John David Mooney is a Chicago-based, internationally recognized artist, known for his large-scale public sculptures, light pieces, and environmental installations. Astronomy, science, and nature have played a significant role in Mooney's art, and his public sculptures often draw inspiration from the spirit of place, the importance of the site, its history, and present environment.

== Biography ==

A Champaign native, Mooney received his MFA from University of Illinois Urbana-Champaign. In 1994, Mooney was an artist-in-residence at the Vatican Observatory at Castel Gandolfo and created outdoor sculptures inspired by astronomical phenomena at the Observatory's rooftop telescopes and Vatican gardens. His 48-story light sculpture became the icon for the 1996 Atlanta Olympic Games, and his Malta Millennium sculpture, commissioned by the government of Malta, ushered in 2000. Other important projects include Light Muse, the transformation of the Tribune Tower into a light sculpture to celebrate the Chicago Tribunes sesquicentennial in 1997, and Lightscape '89, a display projected on the IBM Building in Chicago in honor of the company's 75th anniversary.

In North America, Mooney's commissions include Crystara, a 30-foot-long Waterford Crystal and aluminum suspended sculpture created for the John Crerar Library at the University of Chicago; the Miami Wave, a 57,000 sq. ft. paving piece designed for a new entrance to the Miami International Airport; Wild Ricing Moon, a 95-foot-high sculpture honoring the Native Americans for the University of Minnesota Duluth; and Spiral Galaxy, a 16' high stainless steel sculpture located on the grounds in front of the Adler Planetarium in Chicago.
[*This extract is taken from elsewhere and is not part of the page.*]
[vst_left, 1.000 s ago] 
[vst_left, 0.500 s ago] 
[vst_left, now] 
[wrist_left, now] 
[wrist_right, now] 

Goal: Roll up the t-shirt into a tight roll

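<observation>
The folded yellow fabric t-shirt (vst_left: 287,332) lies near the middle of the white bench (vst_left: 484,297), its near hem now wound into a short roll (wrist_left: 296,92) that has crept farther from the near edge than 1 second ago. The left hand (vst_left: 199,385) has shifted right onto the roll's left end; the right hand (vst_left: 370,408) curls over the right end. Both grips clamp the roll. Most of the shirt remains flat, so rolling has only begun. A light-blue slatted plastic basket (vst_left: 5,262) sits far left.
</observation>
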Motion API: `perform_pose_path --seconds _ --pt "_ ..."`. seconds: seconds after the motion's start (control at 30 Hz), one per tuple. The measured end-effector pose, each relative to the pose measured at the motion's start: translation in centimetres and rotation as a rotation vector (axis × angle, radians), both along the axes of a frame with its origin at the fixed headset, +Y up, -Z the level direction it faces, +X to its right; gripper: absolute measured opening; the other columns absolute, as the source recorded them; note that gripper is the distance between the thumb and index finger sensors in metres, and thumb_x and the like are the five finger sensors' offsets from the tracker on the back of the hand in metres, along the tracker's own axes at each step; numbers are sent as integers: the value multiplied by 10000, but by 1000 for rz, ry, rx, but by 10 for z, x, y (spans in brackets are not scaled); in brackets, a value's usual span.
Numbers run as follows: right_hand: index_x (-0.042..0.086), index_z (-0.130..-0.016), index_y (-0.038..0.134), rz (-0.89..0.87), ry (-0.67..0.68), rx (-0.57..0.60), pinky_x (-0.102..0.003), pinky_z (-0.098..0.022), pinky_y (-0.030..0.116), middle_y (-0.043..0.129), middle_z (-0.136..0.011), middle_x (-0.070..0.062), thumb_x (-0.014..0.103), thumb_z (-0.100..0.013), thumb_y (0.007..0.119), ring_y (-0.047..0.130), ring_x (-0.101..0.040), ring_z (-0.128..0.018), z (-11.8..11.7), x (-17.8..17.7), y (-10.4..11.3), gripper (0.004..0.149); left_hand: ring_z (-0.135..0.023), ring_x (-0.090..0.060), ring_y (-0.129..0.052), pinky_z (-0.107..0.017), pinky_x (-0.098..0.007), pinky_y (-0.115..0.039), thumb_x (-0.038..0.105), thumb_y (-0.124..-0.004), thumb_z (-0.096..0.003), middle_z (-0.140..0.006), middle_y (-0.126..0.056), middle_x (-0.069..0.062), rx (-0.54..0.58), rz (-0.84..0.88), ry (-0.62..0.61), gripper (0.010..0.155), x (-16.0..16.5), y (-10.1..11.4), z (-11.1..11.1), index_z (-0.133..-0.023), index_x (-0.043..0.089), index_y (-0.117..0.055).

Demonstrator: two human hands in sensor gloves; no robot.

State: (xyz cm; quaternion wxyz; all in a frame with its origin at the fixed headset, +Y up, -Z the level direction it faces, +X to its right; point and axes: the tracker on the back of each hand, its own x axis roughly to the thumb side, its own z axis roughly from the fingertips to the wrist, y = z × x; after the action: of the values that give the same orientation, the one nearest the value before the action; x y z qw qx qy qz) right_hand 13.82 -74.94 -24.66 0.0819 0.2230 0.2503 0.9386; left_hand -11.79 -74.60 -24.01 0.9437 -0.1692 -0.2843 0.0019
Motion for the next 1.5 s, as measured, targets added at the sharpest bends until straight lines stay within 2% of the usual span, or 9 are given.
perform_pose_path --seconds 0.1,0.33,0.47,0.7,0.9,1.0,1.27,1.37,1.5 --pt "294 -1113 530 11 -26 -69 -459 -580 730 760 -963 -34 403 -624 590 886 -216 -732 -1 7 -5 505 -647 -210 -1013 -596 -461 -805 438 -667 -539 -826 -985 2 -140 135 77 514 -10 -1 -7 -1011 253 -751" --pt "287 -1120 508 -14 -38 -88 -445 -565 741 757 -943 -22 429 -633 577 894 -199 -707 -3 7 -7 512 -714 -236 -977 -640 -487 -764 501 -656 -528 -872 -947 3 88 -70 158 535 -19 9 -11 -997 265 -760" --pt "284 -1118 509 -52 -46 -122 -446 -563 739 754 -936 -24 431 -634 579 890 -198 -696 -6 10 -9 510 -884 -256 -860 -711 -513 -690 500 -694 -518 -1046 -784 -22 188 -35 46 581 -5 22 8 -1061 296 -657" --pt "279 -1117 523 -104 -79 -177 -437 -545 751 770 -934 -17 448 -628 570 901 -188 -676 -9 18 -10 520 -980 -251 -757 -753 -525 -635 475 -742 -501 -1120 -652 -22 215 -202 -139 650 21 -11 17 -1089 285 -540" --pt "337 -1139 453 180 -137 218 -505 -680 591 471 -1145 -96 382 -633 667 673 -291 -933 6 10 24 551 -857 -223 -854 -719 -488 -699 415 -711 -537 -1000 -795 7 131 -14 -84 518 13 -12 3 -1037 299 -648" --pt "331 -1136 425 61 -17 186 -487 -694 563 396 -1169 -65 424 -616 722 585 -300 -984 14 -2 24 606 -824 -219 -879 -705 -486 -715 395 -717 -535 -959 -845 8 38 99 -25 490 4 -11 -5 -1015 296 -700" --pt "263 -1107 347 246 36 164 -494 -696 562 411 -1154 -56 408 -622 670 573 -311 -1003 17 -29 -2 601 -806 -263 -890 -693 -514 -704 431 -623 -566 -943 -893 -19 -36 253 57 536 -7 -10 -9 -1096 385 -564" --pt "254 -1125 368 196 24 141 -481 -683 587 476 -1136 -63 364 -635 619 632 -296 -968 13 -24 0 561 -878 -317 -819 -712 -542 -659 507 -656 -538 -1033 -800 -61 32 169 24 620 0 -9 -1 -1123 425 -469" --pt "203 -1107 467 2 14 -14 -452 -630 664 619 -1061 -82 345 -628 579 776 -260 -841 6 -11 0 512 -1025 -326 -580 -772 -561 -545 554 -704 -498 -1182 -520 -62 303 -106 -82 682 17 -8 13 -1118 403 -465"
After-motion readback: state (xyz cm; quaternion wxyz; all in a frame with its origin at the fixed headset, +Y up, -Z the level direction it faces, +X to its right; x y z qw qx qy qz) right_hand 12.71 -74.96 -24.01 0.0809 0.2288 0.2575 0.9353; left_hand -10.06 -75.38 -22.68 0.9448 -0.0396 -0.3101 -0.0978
Mooney has had a distinguished academic career, having taught at numerous institutions throughout the United States and Europe. He was named a Distinguished Professor and Critic at the University of North Carolina's College of Architecture and a Distinguished Professor and Scholar in the Fine Arts at the University of Southern Indiana. In Europe, he has taught at such institutions as the National College of Art and Design in Dublin, the Glasgow School of Art in Glasgow, and the Royal College of Art's Graduate School of Art in London. In 2016 he signed the pptArt Manifesto.

==Awards==

Mooney has received honorary doctorates from Purdue University, Dominican University, and Lyon College.